For the data below, say how many lines contain "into". Only the number should be given.

** Opening DATA TO USE block **

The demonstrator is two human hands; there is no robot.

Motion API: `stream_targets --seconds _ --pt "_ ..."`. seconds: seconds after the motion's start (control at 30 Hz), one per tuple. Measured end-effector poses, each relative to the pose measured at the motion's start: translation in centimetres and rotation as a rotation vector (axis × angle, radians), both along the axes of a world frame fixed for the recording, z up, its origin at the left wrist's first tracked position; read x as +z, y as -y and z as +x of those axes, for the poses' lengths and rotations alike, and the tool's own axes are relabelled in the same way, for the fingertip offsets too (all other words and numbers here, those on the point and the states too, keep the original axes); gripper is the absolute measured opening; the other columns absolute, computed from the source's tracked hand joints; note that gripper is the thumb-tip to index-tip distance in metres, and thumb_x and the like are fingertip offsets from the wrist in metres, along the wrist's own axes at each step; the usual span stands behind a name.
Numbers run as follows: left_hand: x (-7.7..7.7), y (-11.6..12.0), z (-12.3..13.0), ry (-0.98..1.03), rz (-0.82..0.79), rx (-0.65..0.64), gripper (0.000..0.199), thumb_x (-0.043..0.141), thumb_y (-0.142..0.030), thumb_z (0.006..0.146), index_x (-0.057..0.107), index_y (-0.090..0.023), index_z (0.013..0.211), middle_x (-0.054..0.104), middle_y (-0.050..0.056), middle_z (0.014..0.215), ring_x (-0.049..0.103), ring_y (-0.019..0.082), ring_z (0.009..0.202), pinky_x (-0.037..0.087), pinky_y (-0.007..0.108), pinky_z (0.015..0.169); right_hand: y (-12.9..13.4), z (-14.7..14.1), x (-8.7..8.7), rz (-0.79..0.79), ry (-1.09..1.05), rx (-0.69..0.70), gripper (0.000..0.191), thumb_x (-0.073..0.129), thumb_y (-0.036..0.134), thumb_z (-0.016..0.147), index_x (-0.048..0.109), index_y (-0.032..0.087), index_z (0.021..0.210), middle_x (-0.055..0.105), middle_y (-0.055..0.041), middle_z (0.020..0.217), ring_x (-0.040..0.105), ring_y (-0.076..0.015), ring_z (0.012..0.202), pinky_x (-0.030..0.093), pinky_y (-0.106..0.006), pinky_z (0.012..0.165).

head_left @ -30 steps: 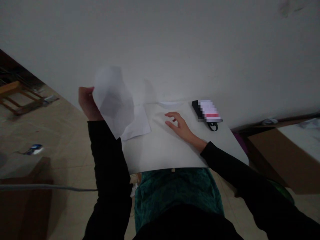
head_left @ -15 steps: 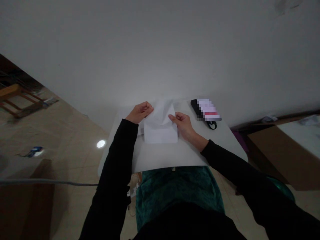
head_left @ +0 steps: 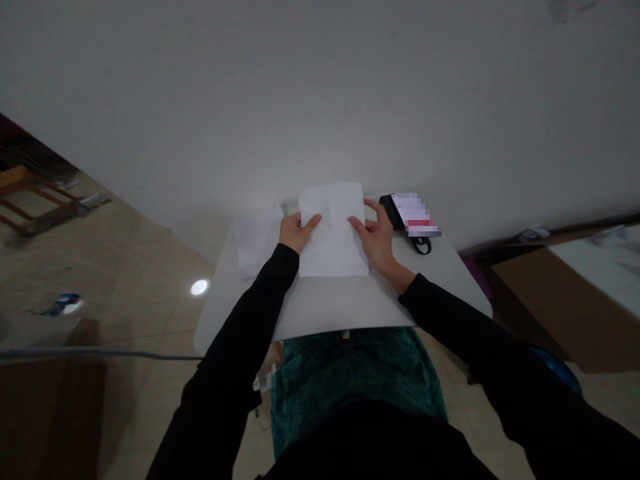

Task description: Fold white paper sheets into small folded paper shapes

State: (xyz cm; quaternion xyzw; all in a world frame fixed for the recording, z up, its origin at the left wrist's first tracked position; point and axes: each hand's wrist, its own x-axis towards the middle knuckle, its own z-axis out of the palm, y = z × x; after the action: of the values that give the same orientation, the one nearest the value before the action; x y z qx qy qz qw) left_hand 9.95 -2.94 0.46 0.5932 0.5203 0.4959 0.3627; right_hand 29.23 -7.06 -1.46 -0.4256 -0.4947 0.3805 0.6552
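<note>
A white sheet of paper (head_left: 334,250) with faint creases is spread open over the small white table (head_left: 320,307). My left hand (head_left: 298,231) grips its left edge, thumb on top and fingers behind. At the right edge, my right hand (head_left: 376,235) pinches the paper with its thumb on the front and fingers at the back. Another white paper (head_left: 257,243) lies on the table to the left, partly under my left forearm.
A black item with a lit, blurred screen (head_left: 417,217) and a dark loop (head_left: 423,245) rest at the table's right. A wall (head_left: 320,100) rises behind. Brown cardboard (head_left: 565,307) stands at the right, a wooden stool (head_left: 25,187) at far left.
The paper, earlier bent over in its upper part, now stands flatter and taller. My left hand has moved right and down onto its left edge, uncovering the other paper. My right hand has shifted slightly right.
</note>
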Motion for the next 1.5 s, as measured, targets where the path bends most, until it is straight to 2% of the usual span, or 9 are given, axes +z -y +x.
stream_targets --seconds 0.07,0.17,0.33,0.5,0.8,0.93,1.13,1.3,1.5 --pt "-0.1 -0.5 -0.6 0.037 0.071 0.034 0.039 0.075 -0.047 0.072 0.074 -0.012 0.088 0.077 0.011 0.088 0.071 0.023 0.078 0.058 0.033 0.068 0.2 0.4 0.2 0.005 0.046 0.064 0.057 0.061 0.058 0.087 0.051 0.033 0.137 0.07 -0.0009 0.089 0.063 -0.0167 0.066 0.053 -0.032 0.059" --pt "-0.2 -1.3 -1.9 0.053 0.137 0.106 0.039 0.074 -0.045 0.072 0.074 -0.01 0.09 0.077 0.012 0.093 0.071 0.022 0.082 0.058 0.033 0.072 -0.1 1.2 0.3 0.052 0.099 0.249 0.036 0.049 0.05 0.094 0.069 0.029 0.116 0.07 -0.0028 0.098 0.067 -0.0173 0.082 0.056 -0.036 0.074" --pt "-0.3 -1.6 -2.2 0.06 0.096 0.139 0.039 0.075 -0.044 0.072 0.074 -0.009 0.09 0.077 0.014 0.094 0.071 0.023 0.083 0.058 0.032 0.071 -1.3 1.7 -0.6 0.18 0.233 0.437 0.038 0.07 0.039 0.082 0.069 0.033 0.12 0.068 -0.0034 0.124 0.065 -0.0212 0.113 0.051 -0.044 0.1" --pt "-0.5 -1.1 -1.3 0.064 0.063 0.1 0.041 0.078 -0.045 0.069 0.075 -0.011 0.091 0.077 0.013 0.094 0.072 0.024 0.085 0.06 0.035 0.073 -1.6 1.7 -0.9 0.199 0.284 0.43 0.021 0.073 0.047 0.08 0.078 0.034 0.095 0.071 -0.0031 0.121 0.066 -0.0227 0.114 0.051 -0.046 0.101" --pt "-0.9 -1.1 -1.7 0.103 -0.186 -0.066 0.054 0.093 -0.036 0.042 0.074 -0.013 0.087 0.077 0.009 0.089 0.071 0.023 0.077 0.06 0.035 0.067 -1.5 2.2 -0.5 0.218 0.316 0.265 0.02 0.066 0.044 0.087 0.078 0.028 0.092 0.074 -0.0036 0.101 0.068 -0.0222 0.099 0.051 -0.043 0.093" --pt "-1.8 -1.6 -1.5 0.207 -0.305 -0.081 0.047 0.087 -0.04 0.052 0.07 -0.018 0.09 0.066 0.0 0.059 0.055 0.012 0.04 0.039 0.024 0.037 -1.6 1.8 -0.5 0.117 0.26 0.181 0.026 0.063 0.049 0.088 0.075 0.026 0.08 0.072 -0.0014 0.087 0.066 -0.0205 0.086 0.052 -0.039 0.084" --pt "-2.4 -1.3 -0.9 0.273 -0.294 -0.187 0.052 0.071 -0.052 0.069 0.06 -0.022 0.11 0.052 -0.007 0.045 0.051 0.011 0.036 0.031 0.02 0.036 -1.7 1.6 -0.4 0.14 0.203 0.068 0.032 0.06 0.047 0.091 0.068 0.024 0.071 0.062 0.0005 0.073 0.056 -0.0161 0.071 0.045 -0.031 0.07" --pt "-1.9 -0.9 -0.4 0.171 -0.18 -0.243 0.091 0.084 -0.046 0.056 0.033 -0.024 0.129 0.065 -0.004 0.068 0.062 0.014 0.049 0.045 0.023 0.047 -2.0 2.4 -0.3 0.098 0.217 -0.07 0.043 0.06 0.053 0.089 0.058 0.02 0.06 0.047 0.0023 0.061 0.043 -0.0126 0.058 0.035 -0.029 0.059" --pt "-0.1 -1.8 -1.8 0.301 0.067 -0.208 0.049 0.057 -0.069 0.081 0.05 -0.024 0.097 0.07 0.01 0.122 0.072 0.019 0.089 0.056 0.034 0.079 -1.6 3.4 1.4 0.127 0.417 0.22 0.04 0.062 0.051 0.087 0.06 0.018 0.064 0.054 0.0004 0.066 0.047 -0.012 0.061 0.034 -0.028 0.058"
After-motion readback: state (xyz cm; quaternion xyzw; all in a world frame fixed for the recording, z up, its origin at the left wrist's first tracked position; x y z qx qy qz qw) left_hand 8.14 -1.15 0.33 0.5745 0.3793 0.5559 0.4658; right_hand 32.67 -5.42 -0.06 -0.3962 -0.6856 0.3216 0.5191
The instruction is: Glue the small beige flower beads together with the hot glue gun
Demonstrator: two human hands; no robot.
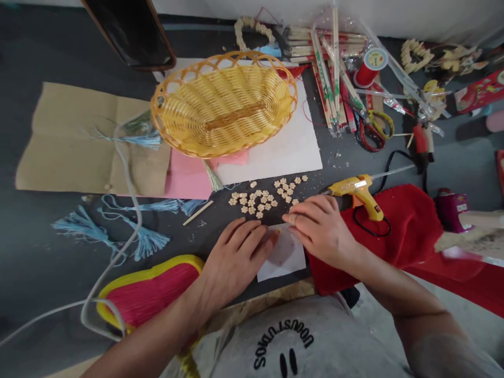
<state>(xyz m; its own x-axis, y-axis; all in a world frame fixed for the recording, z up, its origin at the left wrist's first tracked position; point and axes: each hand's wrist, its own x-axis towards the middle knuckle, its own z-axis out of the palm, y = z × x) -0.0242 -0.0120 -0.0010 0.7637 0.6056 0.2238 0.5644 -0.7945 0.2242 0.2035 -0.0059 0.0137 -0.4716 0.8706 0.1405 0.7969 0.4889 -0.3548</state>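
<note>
My left hand (238,257) rests with its fingers laid out over the left edge of a small white sheet of paper (291,257), the thumb tip on the paper. My right hand (325,231) is above the sheet's upper right edge, fingers bent and tips pinched together. What lies between those tips is too small to make out. Just beyond both hands, several small pale flower-shaped pieces (260,202) are scattered on the dark table (220,239). A yellow glue gun (360,191) lies right of my right hand, its nozzle pointing left.
A yellow wicker basket (232,107) stands at the back on white paper (303,142). Blue tassels (145,236) and a grey cable (132,194) lie left. Scissors (372,131), a red spool (368,71) and wrapped chopsticks (326,79) are back right. Red cloth (409,226) lies right.
</note>
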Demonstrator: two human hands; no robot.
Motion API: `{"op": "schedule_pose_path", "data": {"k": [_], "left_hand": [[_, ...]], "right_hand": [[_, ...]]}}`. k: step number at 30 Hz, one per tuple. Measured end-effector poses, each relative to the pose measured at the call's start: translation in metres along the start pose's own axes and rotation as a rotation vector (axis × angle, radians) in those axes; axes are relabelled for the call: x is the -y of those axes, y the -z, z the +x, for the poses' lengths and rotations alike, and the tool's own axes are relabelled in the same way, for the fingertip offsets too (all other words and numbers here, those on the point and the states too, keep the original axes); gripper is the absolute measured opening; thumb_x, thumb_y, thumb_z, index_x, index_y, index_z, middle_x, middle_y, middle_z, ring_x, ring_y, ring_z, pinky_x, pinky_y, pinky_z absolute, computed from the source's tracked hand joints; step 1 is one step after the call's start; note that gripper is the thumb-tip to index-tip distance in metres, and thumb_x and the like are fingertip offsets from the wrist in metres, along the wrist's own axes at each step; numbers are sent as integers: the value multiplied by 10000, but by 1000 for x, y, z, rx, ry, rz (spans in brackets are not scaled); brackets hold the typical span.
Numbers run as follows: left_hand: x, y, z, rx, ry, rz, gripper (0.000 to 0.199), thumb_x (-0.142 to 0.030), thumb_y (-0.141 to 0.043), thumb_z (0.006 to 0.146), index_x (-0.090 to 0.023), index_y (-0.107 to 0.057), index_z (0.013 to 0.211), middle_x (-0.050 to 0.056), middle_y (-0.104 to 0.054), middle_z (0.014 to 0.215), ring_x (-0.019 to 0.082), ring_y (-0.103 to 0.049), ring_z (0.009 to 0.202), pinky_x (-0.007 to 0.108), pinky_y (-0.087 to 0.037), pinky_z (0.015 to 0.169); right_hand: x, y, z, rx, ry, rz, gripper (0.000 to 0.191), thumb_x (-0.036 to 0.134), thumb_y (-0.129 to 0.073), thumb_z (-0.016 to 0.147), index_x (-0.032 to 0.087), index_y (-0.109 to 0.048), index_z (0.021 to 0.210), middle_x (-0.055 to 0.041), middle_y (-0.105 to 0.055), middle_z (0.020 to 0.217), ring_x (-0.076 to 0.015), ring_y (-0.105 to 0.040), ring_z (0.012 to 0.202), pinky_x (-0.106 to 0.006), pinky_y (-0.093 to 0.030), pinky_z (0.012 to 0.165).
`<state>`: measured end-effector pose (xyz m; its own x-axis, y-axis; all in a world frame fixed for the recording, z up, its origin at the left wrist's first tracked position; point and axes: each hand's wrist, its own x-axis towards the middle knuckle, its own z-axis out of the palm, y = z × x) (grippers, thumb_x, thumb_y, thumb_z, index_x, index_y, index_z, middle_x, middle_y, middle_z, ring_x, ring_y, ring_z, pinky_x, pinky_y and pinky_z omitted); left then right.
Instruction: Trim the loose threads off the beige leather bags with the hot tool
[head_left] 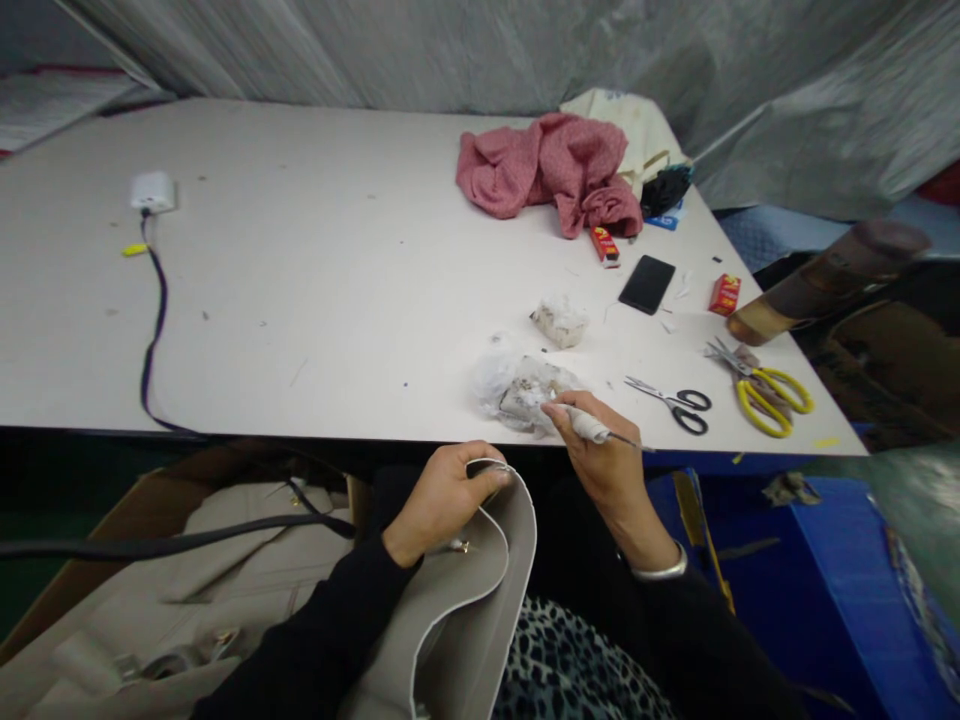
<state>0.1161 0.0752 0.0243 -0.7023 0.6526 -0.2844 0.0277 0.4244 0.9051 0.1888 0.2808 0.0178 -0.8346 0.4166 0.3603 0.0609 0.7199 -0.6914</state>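
My left hand [450, 495] is closed on the upper edge of a beige bag [480, 600], thumb on the inside and fingers behind. The bag looks like leather and gapes open toward me, with a small gold-coloured fitting [462, 546] on its inner panel. Between the fingers of my right hand [611, 465] is a thin tool [589, 424] with a white-wrapped handle; its dark metal tip points right, away from the bag. Just beyond that hand, a dirty block in crumpled clear plastic [525, 390] lies at the table's front edge.
Black-handled scissors [686, 405], yellow-handled snips [772, 395], a second whitish block [561, 322], a black flat device [647, 284] and a brown cylinder [817, 285] are on the table [300, 300]. Beige bags [247, 560] fill a carton at left; a blue bin [810, 580] stands right.
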Motion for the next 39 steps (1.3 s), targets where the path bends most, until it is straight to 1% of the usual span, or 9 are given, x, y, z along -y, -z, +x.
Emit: {"op": "schedule_pose_path", "data": {"k": [4,8,10,16,19,22,30,33,39], "left_hand": [[1,1,0,7,17,-35,100,-266,-710,805,-177,-751,825,27,-765,823,207,-691,814,308,-523,830],[3,1,-1,12,28,-49,121,-285,-721,810,-172,-757,835,26,-763,819,202,-686,812,298,-511,810],[2,1,-2,17,26,-51,121,-283,-722,808,-170,-757,836,30,-764,826,202,-685,817,297,-506,809],[-2,0,-4,22,31,-31,102,-263,-707,813,-171,-750,821,35,-763,833,202,-684,816,305,-503,819],[-1,-2,-3,27,23,-23,104,-266,-713,809,-174,-752,839,29,-765,838,201,-685,822,303,-501,818],[1,-6,-3,52,22,-31,112,-273,-723,799,-172,-749,840,21,-759,816,194,-674,794,293,-494,776],[-5,-11,-7,59,26,-43,123,-266,-723,777,-162,-757,835,15,-749,799,172,-643,751,277,-466,738],[-5,-12,-7,70,40,-62,133,-278,-733,757,-157,-753,808,11,-730,758,165,-621,719,275,-454,717],[-4,-18,-7,145,67,-100,142,-287,-731,719,-151,-740,758,3,-677,690,153,-561,672,280,-422,678]], "right_hand": [[-5,-3,6,-30,-121,28,388,591,-594,990,227,-725,972,-36,-754,792,-217,-705,699,-308,-501,662],[-5,-5,2,3,57,-27,332,518,-588,1016,225,-742,1005,-83,-775,978,-258,-722,931,-355,-522,849],[-3,-4,0,19,88,4,302,486,-590,1023,226,-743,1010,-82,-770,1014,-258,-713,976,-370,-523,885],[6,-2,-16,-177,-157,363,258,470,-659,981,221,-726,981,-50,-741,939,-218,-715,838,-362,-589,792],[13,0,-32,-52,-281,603,287,483,-642,986,217,-721,913,-25,-716,787,-187,-699,692,-317,-605,651],[18,1,-44,92,-328,738,295,480,-661,974,212,-729,873,-15,-708,726,-166,-690,641,-276,-595,590],[9,4,-52,184,-348,692,329,503,-647,973,196,-712,873,-20,-691,723,-151,-664,642,-247,-547,586],[5,9,-49,260,-285,581,337,490,-586,1010,198,-695,880,-8,-655,699,-143,-619,633,-253,-492,594],[8,20,-27,432,-36,331,382,423,-461,1057,210,-575,762,11,-547,675,-140,-500,634,-282,-402,638]]}}
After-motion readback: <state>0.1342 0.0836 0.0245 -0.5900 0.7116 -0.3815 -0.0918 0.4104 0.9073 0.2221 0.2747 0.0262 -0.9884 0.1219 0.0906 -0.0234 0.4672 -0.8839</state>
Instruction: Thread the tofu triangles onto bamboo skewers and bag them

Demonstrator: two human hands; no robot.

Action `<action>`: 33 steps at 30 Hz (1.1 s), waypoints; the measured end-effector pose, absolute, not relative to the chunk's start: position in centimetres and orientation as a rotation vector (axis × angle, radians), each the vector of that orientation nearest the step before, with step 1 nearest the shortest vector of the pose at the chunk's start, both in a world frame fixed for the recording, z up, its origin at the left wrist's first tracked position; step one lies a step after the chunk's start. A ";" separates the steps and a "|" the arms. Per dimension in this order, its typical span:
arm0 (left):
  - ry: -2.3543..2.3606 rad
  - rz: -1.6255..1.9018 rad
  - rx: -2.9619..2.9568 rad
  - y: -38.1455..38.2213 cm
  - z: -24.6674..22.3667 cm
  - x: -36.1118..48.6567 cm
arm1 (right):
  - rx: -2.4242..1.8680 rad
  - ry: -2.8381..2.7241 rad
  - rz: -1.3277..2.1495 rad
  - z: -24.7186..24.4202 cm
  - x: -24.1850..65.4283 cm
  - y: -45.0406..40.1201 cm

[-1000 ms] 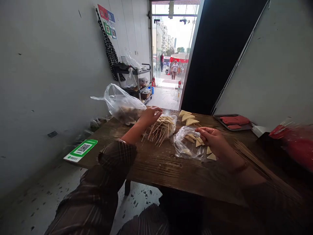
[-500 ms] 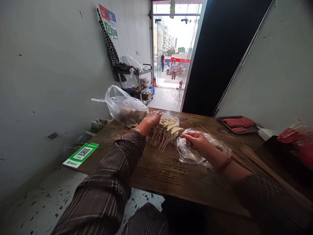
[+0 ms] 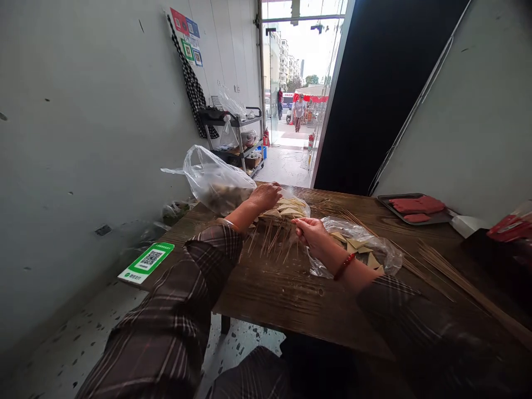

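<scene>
Right hand (image 3: 312,235) is at the near right edge of the skewered pile (image 3: 288,209), fingertips pinched narrow on a thin stick (image 3: 294,218); left hand (image 3: 265,197) is at the pile's far left side, can't tell if gripping. Right of the pile, just beside: open plastic bag (image 3: 391,257) with pale triangles (image 3: 373,261), loose sticks (image 3: 453,274) farther out; left of the pile: filled clear bag (image 3: 220,178).

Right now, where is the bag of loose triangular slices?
In the head view, the clear bag lies on the wooden table, right of the skewered slices, left of the bundled sticks, partly behind the right hand.
</scene>
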State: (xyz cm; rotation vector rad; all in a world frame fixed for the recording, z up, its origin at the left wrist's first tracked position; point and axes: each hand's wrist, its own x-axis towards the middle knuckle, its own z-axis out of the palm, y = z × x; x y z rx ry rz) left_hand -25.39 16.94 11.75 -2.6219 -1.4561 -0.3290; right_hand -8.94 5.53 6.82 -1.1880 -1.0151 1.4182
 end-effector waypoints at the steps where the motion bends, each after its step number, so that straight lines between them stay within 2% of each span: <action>1: -1.454 -0.336 -2.625 16.9 11.8 -25.3 | -1.194 -1.013 1.401 6.6 -9.4 5.8; 6: -1.454 -0.380 -2.627 17.0 11.8 -25.4 | -1.228 -1.081 1.338 6.2 -11.8 7.1; 12: -1.447 -0.395 -2.661 16.9 11.2 -25.8 | -1.264 -1.447 1.290 6.5 -12.4 7.8; 22: -1.510 -0.508 -2.663 16.3 10.6 -28.0 | -1.555 -1.561 0.526 7.0 -4.8 11.9; 28: -1.431 -0.575 -2.673 13.3 10.2 -25.7 | -1.677 -1.376 0.481 4.5 -4.8 14.4; 33: -1.000 -0.273 -3.009 10.6 8.9 -23.9 | -1.619 -1.293 0.650 3.2 -3.5 15.2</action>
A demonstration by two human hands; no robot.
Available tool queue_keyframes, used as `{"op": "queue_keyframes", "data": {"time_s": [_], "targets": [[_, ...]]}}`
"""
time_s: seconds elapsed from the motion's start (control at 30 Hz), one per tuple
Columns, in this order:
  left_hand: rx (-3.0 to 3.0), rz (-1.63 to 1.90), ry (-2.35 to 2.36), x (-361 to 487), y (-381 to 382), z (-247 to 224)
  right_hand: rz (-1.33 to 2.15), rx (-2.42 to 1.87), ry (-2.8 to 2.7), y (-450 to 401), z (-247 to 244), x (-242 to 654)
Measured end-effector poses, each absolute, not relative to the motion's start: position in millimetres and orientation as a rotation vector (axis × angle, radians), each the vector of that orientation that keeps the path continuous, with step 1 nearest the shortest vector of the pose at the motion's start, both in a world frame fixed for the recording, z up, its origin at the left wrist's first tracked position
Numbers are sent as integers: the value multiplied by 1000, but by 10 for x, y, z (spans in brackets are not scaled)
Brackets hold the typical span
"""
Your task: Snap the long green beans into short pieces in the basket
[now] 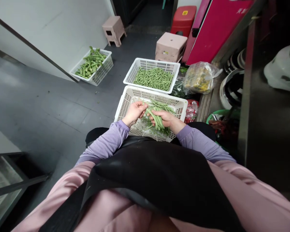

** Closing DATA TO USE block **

_RESPONSE TO THE EXERCISE_:
2